§ **EXERCISE DETAILS**:
Retype all data exactly as given. Pictures should not be retyped.

━━━━━━━━

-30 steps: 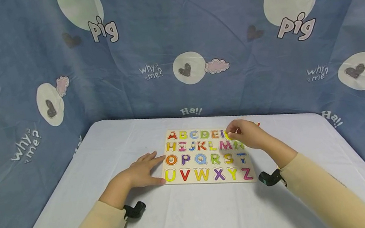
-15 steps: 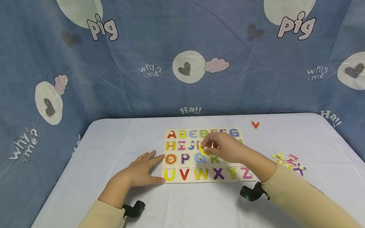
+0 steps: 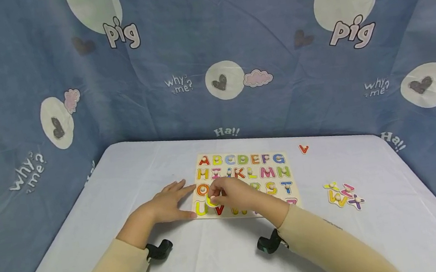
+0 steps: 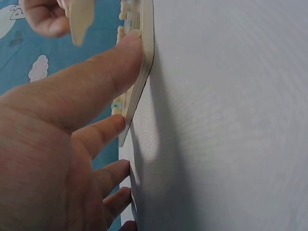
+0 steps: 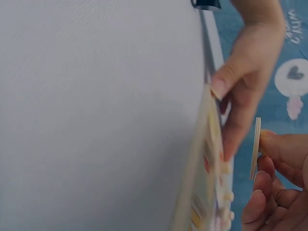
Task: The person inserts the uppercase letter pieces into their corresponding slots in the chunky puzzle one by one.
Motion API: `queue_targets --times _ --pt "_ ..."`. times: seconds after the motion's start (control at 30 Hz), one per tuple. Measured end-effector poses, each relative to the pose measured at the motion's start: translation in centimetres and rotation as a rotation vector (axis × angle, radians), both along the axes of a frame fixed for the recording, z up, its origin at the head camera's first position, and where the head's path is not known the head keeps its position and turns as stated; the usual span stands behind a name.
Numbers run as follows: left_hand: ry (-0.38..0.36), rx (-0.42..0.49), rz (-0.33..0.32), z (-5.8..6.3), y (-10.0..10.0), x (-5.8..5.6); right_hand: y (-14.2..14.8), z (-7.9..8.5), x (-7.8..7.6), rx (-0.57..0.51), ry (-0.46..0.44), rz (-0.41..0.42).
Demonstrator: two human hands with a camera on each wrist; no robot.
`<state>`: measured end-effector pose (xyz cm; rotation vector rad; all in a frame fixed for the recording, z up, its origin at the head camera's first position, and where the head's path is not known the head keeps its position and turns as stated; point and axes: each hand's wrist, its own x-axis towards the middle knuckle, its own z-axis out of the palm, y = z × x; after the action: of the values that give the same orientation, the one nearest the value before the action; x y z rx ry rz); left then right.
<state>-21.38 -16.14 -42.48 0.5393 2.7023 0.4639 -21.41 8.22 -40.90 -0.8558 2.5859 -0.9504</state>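
Note:
A wooden alphabet puzzle board [image 3: 250, 215] lies on the white table, knobbed letters in its upper rows. My left hand [image 3: 169, 204] rests spread at the board's left side; in the left wrist view its thumb [image 4: 106, 72] lies on the board's edge. Between thumb and fingers my right hand [image 3: 232, 192] pinches a yellow letter U piece [image 3: 211, 201], held above the board's lower left, close to the printed U. Edge-on, the piece [image 5: 256, 148] appears apart from the board in the right wrist view. The right hand and forearm hide part of the lower rows.
A red letter V piece [image 3: 304, 149] lies beyond the board's back right corner. Right of the board is a small pile with a yellow W [image 3: 337, 198], a pink Z [image 3: 348, 190], a purple X [image 3: 356, 201] and a yellow piece [image 3: 331, 186]. Patterned blue cloth surrounds the table.
My right hand has carried the yellow U from the board's upper right across to its lower left, uncovering the loose letters at the right. The left hand has stayed in place.

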Motion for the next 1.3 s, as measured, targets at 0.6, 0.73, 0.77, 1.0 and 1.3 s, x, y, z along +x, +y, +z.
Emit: queue_targets --times 0.6,0.73,0.77,1.0,1.3 --pt "-0.012 0.023 -0.019 -0.1 -0.2 -0.1 -3.7 -2.4 -0.5 0.074 0.048 0.02" --pt "-0.012 0.026 -0.022 0.1 -0.1 -0.1 -3.8 -2.4 -0.6 0.109 0.085 0.031" --pt "-0.013 0.027 -0.022 0.2 -0.1 -0.1 -3.8 -2.4 -0.6 0.111 0.084 0.035" --pt "-0.012 0.021 -0.015 0.3 0.1 0.0 -3.0 -1.1 -0.5 0.103 -0.018 0.045" --pt "-0.011 0.004 0.009 0.0 0.2 0.1 0.8 2.8 -0.2 0.068 0.028 0.007"
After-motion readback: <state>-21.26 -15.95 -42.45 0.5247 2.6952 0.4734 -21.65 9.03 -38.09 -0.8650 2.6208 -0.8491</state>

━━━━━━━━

§ **WRITTEN REPLY**:
-30 steps: 
-15 steps: 
+0 steps: 
+0 steps: 
+0 steps: 
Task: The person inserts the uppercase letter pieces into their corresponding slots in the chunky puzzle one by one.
Motion API: `queue_targets --times _ --pt "_ ..."`. times: seconds after the motion's start (control at 30 Hz), one per tuple. Measured end-effector poses, each relative to the pose measured at the motion's start: translation in centimetres and rotation as a rotation vector (axis × angle, radians), both along the axes of a frame fixed for the recording, z up, its origin at the head camera's first position, and where the head's path is not known the head keeps its position and turns as stated; the usual span stands behind a name.
Numbers run as follows: left_hand: ry (-0.38..0.36), rx (-0.42..0.49), rz (-0.33..0.32), z (-5.8..6.3), y (-10.0..10.0), x (-5.8..5.6); right_hand: y (-14.2..14.8), z (-7.9..8.5), x (-7.8..7.6), rx (-0.57..0.51), ry (-0.46..0.44), rz (-0.41..0.42).
Demonstrator: two human hands with a camera on each wrist; no robot.
`<state>`: measured end-effector pose (xyz cm; rotation vector rad; all in a frame fixed for the recording, z up, its origin at the head camera's first position, and where the head's path is not known the head keeps its position and turns as stated; point and axes: each hand's wrist, its own x-axis towards the middle knuckle, its own z-axis out of the palm, y = z × x; after the action: of the values that give the same orientation, the one nearest the value before the action; x y z rx ry rz); left then right.
<state>-21.38 -16.14 -42.48 0.5393 2.7023 0.4639 -21.41 8.22 -40.90 -0.8558 2.5859 -0.9504</state>
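Note:
A wooden alphabet puzzle board [image 3: 250, 215] lies on the white table, knobbed letters in its upper rows. My left hand [image 3: 169, 204] rests spread at the board's left side; in the left wrist view its thumb [image 4: 106, 72] lies on the board's edge. Between thumb and fingers my right hand [image 3: 232, 192] pinches a yellow letter U piece [image 3: 211, 201], held above the board's lower left, close to the printed U. Edge-on, the piece [image 5: 256, 148] appears apart from the board in the right wrist view. The right hand and forearm hide part of the lower rows.
A red letter V piece [image 3: 304, 149] lies beyond the board's back right corner. Right of the board is a small pile with a yellow W [image 3: 337, 198], a pink Z [image 3: 348, 190], a purple X [image 3: 356, 201] and a yellow piece [image 3: 331, 186]. Patterned blue cloth surrounds the table.
My right hand has carried the yellow U from the board's upper right across to its lower left, uncovering the loose letters at the right. The left hand has stayed in place.
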
Motion for the next 1.3 s, as measured, targets at 0.6, 0.73, 0.77, 1.0 and 1.3 s, x, y, z along +x, +y, +z.
Emit: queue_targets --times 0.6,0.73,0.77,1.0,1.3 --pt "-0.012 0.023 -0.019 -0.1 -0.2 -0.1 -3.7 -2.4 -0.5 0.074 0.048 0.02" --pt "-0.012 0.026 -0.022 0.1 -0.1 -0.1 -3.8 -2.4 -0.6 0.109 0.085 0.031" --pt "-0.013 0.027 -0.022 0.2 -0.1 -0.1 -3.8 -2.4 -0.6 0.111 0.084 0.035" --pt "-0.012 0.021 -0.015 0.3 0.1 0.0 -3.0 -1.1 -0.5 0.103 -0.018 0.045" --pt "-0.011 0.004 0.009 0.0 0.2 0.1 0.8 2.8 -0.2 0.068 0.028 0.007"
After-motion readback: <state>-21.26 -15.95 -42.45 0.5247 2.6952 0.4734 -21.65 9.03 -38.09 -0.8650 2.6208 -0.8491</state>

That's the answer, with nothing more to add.